I’m the man in the box…


Society is boxes.

At least, that’s what Talcott Parsons claimed. His concept of functionalism had society continually striving towards an equilibrium. He sought to identify the necessary parts to a functioning society. So far, so good.

Except that he wanted to preserve those bits of society in place. Men as the head of the household, for example, because that was the way it was done. That’s the first of the big criticisms of Parsons. The other two are that his concept was a tautology, and that he gave no mechanism for the generation of either the structures or the deviant procedures.

The first is Parsons’s mistake between confusing the goal and the mechanism to reach the goal. Parsons made a good argument that multiple roles and needs must be met in a family unit. His mistake is in presuming that there is a real reason that only certain individuals can take certain roles. There is no allowance that the role a confessor priest plays can be substituted by a therapist, for example. The goals he describes and the needs that are modeled – those do seem to be pretty valid. How those concepts and needs are filled… well, that’s a different story.

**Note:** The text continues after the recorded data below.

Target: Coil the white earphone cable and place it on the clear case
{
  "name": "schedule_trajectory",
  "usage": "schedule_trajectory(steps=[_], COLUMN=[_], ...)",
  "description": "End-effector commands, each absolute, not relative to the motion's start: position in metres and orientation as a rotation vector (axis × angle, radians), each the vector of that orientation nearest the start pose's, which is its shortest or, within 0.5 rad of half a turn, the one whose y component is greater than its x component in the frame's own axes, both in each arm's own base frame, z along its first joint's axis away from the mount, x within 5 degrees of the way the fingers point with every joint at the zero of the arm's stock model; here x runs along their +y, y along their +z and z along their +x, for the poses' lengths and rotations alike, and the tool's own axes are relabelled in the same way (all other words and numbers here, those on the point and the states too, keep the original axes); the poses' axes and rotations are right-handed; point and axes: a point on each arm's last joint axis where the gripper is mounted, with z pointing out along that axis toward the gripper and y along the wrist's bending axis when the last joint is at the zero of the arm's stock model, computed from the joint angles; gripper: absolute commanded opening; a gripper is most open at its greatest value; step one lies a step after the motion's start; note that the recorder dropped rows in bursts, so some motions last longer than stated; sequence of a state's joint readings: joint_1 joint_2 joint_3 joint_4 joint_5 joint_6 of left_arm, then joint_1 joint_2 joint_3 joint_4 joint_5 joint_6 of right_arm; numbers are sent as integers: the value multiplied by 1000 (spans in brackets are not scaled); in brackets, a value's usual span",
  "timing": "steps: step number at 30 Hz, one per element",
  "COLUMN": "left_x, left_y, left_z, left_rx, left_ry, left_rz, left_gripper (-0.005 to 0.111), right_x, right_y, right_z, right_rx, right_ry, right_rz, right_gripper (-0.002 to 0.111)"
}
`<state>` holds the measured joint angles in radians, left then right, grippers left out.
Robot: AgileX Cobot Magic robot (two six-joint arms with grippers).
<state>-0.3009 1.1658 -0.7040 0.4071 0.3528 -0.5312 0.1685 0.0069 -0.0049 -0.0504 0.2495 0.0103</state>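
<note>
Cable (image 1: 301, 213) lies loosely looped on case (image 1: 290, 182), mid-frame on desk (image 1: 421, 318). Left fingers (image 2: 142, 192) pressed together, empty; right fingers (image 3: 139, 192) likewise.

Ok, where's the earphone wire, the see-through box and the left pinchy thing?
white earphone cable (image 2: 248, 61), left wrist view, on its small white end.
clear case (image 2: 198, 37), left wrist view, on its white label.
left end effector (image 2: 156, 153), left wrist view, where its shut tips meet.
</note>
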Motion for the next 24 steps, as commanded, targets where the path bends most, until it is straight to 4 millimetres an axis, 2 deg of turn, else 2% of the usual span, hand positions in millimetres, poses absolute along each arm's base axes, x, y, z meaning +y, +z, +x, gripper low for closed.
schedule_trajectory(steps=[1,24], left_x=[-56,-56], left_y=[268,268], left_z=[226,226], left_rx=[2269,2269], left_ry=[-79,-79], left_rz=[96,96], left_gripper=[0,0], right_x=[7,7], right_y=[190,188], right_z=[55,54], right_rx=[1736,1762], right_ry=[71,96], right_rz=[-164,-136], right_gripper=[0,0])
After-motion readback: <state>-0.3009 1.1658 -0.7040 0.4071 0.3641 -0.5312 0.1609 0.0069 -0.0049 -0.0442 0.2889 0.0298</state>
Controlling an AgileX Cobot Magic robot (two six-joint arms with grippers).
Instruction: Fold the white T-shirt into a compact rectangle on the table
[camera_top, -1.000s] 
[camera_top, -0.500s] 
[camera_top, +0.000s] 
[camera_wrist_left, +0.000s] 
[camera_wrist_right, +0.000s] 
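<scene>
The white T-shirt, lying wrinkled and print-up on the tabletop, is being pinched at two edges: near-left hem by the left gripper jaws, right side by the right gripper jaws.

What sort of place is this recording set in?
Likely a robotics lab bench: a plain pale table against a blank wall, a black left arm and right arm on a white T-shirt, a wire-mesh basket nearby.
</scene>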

And that brings us to the second criticism. Parsons’ concept is a tautology, because it’s “just a model”. It has a great deal of usefulness, but it cannot be confused with reality. Models are by definition simpler than the reality they try to describe. Horribly useful – but you’ve got to know when to hold them, and know when to run.

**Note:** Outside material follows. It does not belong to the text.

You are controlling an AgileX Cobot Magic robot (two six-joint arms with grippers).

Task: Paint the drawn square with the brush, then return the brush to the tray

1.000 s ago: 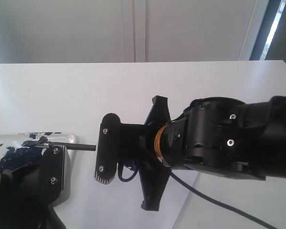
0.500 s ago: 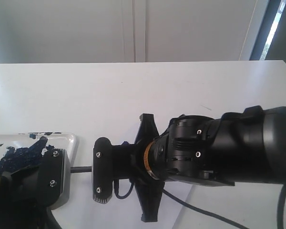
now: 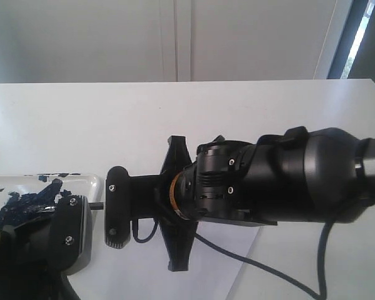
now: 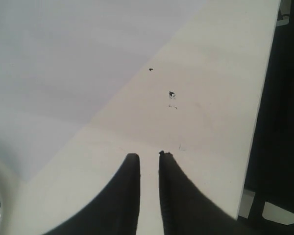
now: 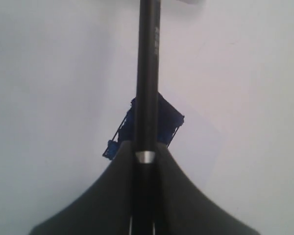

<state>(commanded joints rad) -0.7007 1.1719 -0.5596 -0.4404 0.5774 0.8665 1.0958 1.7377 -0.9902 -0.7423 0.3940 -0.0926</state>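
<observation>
**Right wrist view: brush clamped over the painted square**

The right gripper (image 5: 146, 147) is closed tight on the brush (image 5: 148, 73), with the silver band sitting right at the fingertips. The square (image 5: 169, 121), filled navy, lies on its paper (image 5: 201, 144), directly behind the brush's shaft. The brush tip is hidden. In the exterior view only a short stub of the brush shows, just beside a corner of the paint-smeared tray (image 3: 94, 183). The left gripper (image 4: 148, 156) has its fingers almost together, leaving a thin empty slit, over the table (image 4: 201, 98).
</observation>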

The final bit might be solved by the concept of memetics – a field of study that ascribes the attributes of genes to ideas. Ironically – because Parsons was originally a biology wonk – the mechanisms of evolution serve well to describe where deviance and the institutions that fill a society’s roles come from. Random chance keeps trying until something sticks.

Perhaps the reason this hasn’t been more widely appreciated is this: Self-described functionalists tend to not like change, and also like the idea that actions have intent. The notion that human society is not an intended innovation, but rather a hodgepodge collection of lucky accidents and winnowed-out problems seems repulsive.

Yet it explains so much more. Natural selection only – only – removes attributes that decrease an organism’s ability to continue the race. That’s why the appendix might be vestigal, but isn’t gone. It’s not a big enough drain on our individual resources to matter. Likewise, any part of a society that doesn’t actively disrupt it can persist indefinitely… even if it’s not beneficial.

These tweaks to Parsons’s concepts can rescue the model of modern functionalism into something useful – but in doing so, undermine the often-unspoken values of functionalists from Comte onward.